Dave Morrison

Personal information
- Full name: David Morrison
- Date of birth: 30 November 1974 (age 50)
- Place of birth: Waltham Forest, England
- Height: 5 ft 11 in (1.80 m)
- Position(s): Midfielder

Senior career*
- Years: Team / Apps / (Gls)
- 0000–1992: Aveley
- 1992–1994: Chelmsford City / 35 / (10)
- 1994–1997: Peterborough United / 77 / (12)
- 1996: → Rushden & Diamonds (loan) / 5 / (0)
- 1997–2000: Leyton Orient / 46 / (3)
- 2000: → Dover Athletic (loan) / 11 / (3)
- 2000–2004: Bohemians / 151 / (25)
- 2004–2005: Kidderminster Harriers / 0 / (0)
- 2005: Tamworth / 6 / (0)
- 2005–2007: Moor Green / 10 / (0)
- 2007–2008: Solihull Moors / 10 / (0)
- Total:  / 351 / (53)

= Dave Morrison (footballer) =

English footballer

Dave Morrison (born 30 November 1974) is an English former professional footballer.

==Career==
Morrison began his career at Aveley, before joining Chelmsford City in 1992. Morrison played for Chelmsford's reserves for a year, before making the step-up to the first team in 1993. Morrison was sold to Peterborough United in May 1994 for a fee of £50,000. During his time with The Posh, Morrison made 77 appearances and scored 12 goals. He was also sent out to Rushden & Diamonds on loan in October 1996.

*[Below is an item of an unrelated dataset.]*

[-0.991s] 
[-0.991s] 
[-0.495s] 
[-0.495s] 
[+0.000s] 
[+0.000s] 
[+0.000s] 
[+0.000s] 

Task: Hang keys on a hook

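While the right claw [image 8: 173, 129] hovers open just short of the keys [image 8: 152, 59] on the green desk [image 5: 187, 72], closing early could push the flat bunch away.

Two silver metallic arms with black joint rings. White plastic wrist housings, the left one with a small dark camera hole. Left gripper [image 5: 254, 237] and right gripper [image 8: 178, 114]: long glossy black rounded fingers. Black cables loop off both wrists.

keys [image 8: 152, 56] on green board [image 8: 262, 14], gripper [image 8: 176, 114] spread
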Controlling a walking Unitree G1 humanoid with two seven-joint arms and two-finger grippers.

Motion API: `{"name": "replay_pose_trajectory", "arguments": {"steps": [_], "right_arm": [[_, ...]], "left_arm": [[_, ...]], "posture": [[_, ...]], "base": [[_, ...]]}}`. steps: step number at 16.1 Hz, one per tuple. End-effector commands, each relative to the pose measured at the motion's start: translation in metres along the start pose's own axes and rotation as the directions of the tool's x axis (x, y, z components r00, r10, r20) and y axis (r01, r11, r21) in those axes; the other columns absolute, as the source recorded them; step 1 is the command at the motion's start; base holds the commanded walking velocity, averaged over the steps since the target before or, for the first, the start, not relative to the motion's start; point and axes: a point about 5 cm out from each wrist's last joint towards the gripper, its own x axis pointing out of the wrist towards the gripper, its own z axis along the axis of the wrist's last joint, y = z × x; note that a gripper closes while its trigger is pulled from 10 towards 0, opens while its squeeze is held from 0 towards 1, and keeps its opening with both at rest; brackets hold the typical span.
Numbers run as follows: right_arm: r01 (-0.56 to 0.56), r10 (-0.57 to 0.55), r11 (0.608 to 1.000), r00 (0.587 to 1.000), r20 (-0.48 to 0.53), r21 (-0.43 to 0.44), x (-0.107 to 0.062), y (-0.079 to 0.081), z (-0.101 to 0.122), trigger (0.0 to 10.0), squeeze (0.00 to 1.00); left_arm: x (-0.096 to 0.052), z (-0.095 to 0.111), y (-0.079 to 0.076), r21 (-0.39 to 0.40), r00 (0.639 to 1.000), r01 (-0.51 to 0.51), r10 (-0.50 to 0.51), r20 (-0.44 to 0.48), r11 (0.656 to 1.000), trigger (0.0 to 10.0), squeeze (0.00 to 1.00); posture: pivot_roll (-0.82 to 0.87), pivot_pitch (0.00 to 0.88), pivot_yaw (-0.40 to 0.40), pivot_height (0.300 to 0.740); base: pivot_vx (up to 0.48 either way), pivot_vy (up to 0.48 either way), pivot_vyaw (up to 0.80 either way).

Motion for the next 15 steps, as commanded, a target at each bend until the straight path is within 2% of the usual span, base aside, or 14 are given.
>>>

March 1997 saw Morrison move to Leyton Orient for a fee of £25,000. Morrison played a total of 46 games and scored three goals during his time with The O's. He was also loaned out to Dover Athletic in January 2000.

Morrison then moved to Bohemians in the summer of 2000 where he played in European wins against Aberdeen and FC Kaiserslautern. He also played a big part as Bohemians won the League and Cup Double in May 2001. He left Bohemians in December 2004, joining Kidderminster Harriers, but was released in January 2005.

Morrison then returned to the English game with Tamworth in March 2005, where he played with the Conference National side until the end of the 2005/06 season when he was released and joined Moor Green in July 2005.

In the 2007 close season Moor Green merged with local rivals Solihull Borough and like many of his Moor Green teammates Morrison joined the newly formed Solihull Moors.

Morrison was appointed Head Fitness coach at Swindon Tow
n FC in 2009 until 28 June 2011 when he was appointed fitness coach at Sheffield United. In 2014 he joined Wolverhampton Wanderers as a Sports Scientist.